Of the lines below, count those containing the word "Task". Reply with the number alone.

---

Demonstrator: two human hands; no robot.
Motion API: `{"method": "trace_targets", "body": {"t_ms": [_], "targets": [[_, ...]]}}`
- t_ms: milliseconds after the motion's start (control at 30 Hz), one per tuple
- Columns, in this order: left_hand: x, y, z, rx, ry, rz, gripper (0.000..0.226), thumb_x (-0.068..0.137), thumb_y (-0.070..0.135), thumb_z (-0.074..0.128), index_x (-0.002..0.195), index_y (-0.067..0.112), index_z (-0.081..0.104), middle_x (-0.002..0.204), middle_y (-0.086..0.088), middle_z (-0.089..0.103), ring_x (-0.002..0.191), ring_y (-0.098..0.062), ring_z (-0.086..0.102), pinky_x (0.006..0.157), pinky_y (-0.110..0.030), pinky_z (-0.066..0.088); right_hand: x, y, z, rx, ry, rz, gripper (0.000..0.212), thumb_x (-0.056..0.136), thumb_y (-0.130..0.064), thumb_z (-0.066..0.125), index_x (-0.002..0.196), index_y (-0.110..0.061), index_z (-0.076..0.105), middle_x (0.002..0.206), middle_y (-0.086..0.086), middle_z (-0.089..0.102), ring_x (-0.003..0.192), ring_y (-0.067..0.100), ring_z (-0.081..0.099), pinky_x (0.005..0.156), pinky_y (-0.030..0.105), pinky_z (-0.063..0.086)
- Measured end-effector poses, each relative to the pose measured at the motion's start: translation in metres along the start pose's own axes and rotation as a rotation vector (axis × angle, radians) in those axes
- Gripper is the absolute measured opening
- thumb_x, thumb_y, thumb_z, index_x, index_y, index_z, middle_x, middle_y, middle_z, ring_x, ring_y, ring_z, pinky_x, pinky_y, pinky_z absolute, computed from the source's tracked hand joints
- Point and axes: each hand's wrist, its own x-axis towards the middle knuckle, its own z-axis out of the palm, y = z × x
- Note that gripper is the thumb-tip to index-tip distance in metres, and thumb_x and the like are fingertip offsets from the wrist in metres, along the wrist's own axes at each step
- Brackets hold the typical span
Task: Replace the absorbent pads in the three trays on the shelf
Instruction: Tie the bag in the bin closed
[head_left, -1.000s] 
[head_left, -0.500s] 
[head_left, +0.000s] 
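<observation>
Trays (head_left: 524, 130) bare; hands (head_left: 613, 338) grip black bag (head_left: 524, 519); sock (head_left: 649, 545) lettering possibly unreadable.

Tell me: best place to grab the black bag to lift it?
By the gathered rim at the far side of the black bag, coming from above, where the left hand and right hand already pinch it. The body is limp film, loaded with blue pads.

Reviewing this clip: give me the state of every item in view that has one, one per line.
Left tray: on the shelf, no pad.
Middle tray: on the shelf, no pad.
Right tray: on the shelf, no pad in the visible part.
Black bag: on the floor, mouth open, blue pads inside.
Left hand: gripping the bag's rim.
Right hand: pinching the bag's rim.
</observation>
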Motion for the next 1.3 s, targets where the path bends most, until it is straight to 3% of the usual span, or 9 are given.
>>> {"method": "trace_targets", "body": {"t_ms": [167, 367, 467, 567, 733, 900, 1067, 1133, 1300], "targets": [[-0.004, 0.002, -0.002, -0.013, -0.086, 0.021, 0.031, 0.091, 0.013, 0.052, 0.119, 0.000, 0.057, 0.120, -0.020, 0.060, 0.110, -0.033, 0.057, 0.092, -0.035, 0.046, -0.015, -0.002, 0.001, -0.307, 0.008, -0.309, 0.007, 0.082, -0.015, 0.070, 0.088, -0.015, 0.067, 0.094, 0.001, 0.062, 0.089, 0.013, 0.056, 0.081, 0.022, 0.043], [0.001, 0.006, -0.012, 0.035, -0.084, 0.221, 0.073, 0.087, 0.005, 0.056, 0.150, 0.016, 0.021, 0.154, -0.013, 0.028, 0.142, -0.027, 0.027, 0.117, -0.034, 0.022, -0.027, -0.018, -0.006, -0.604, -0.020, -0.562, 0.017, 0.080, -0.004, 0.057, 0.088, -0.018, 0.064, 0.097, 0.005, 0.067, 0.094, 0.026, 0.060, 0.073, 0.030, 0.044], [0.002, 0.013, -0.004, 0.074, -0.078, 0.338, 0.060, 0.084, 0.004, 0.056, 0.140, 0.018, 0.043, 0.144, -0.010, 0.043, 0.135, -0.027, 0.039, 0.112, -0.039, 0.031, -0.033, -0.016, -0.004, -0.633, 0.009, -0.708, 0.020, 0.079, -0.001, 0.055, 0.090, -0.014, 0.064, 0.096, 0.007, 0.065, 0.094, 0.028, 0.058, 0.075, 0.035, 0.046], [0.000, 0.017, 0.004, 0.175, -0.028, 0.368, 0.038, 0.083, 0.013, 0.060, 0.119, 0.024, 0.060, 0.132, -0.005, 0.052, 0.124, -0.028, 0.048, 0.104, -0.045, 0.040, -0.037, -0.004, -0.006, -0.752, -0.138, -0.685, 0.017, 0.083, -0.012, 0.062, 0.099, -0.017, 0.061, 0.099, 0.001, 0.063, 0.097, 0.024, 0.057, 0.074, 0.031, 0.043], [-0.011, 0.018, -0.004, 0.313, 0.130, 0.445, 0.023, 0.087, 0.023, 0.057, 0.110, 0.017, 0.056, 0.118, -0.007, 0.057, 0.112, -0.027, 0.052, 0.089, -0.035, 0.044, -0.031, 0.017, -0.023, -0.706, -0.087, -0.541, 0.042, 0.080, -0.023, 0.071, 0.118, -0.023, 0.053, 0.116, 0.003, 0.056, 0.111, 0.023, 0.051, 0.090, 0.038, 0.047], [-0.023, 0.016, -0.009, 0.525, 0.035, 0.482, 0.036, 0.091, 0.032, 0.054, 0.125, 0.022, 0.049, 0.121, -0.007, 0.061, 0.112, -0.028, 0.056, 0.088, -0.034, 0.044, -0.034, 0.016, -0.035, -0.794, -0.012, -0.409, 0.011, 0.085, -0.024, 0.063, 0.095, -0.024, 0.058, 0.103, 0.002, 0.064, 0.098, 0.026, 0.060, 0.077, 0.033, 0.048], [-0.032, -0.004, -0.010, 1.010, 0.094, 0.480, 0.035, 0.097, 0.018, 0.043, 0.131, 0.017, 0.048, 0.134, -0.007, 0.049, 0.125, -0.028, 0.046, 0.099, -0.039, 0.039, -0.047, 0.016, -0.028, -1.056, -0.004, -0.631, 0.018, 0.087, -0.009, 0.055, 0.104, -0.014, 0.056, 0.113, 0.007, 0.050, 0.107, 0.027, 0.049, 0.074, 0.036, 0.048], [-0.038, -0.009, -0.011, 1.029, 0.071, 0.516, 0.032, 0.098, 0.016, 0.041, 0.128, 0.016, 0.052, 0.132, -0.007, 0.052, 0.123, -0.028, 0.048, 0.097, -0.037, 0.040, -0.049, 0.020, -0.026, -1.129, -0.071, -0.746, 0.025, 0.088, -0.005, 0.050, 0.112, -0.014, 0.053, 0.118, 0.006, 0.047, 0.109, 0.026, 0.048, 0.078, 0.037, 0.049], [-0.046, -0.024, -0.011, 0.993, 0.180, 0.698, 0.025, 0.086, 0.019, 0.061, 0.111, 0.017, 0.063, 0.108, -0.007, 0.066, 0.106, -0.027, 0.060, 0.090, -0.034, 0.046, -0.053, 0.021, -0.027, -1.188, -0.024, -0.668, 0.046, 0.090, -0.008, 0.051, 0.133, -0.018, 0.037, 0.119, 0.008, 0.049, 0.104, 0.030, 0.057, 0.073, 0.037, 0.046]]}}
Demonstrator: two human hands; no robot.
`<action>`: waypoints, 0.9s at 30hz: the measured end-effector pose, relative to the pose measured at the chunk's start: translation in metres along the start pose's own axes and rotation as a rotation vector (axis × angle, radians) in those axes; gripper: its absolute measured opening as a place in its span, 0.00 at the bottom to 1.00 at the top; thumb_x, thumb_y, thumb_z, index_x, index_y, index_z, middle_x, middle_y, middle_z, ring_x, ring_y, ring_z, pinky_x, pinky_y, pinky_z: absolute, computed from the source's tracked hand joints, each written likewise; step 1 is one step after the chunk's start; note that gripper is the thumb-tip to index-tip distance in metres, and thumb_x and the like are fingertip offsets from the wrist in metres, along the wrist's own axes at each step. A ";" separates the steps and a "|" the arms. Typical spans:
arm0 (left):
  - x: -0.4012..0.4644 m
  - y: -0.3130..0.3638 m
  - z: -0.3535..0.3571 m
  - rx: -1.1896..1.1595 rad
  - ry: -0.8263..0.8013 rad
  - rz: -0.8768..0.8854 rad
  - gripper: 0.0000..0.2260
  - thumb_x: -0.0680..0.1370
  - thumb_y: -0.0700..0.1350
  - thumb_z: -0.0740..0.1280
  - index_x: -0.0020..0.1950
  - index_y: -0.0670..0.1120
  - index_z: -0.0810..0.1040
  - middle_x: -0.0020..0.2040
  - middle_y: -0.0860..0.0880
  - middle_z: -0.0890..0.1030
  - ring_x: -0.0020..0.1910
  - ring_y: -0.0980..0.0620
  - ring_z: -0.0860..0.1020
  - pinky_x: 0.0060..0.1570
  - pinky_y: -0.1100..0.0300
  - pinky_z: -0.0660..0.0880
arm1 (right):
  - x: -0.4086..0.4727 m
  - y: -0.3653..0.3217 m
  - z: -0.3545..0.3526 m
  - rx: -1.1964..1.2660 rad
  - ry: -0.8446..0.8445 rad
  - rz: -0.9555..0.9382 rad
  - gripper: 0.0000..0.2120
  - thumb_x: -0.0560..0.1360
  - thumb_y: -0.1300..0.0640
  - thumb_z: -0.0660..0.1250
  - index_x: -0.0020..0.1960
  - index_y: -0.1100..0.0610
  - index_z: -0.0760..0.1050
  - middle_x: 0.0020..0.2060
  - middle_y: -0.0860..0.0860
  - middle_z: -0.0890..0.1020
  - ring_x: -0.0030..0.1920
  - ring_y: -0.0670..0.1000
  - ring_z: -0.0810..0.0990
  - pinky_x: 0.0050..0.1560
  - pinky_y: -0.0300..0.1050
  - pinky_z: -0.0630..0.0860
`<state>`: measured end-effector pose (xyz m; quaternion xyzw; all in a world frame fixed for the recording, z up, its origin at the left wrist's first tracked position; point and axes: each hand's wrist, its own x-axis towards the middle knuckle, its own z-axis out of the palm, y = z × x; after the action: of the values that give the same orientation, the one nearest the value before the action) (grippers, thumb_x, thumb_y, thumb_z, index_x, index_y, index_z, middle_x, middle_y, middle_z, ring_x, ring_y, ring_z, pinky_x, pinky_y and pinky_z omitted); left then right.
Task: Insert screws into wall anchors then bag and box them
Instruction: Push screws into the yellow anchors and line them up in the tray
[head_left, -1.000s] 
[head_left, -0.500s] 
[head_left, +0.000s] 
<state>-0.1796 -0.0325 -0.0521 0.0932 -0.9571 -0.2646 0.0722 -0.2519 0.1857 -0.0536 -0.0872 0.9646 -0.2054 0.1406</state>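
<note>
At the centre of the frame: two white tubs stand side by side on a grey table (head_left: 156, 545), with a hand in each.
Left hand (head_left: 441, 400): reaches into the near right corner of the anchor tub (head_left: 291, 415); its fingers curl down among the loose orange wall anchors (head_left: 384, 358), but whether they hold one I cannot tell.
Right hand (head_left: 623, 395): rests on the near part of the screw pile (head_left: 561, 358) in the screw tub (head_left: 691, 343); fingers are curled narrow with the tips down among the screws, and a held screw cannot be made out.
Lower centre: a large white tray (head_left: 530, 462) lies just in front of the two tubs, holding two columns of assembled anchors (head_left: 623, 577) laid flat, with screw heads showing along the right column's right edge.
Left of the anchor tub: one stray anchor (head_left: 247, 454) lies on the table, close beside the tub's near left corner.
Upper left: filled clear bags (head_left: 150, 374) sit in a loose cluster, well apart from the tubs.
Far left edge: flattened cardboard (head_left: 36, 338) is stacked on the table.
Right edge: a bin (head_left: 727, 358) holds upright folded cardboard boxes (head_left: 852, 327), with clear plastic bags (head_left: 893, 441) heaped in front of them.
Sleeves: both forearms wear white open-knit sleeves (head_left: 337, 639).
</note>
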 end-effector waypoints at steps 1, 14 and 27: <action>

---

§ **Response to this exercise**
2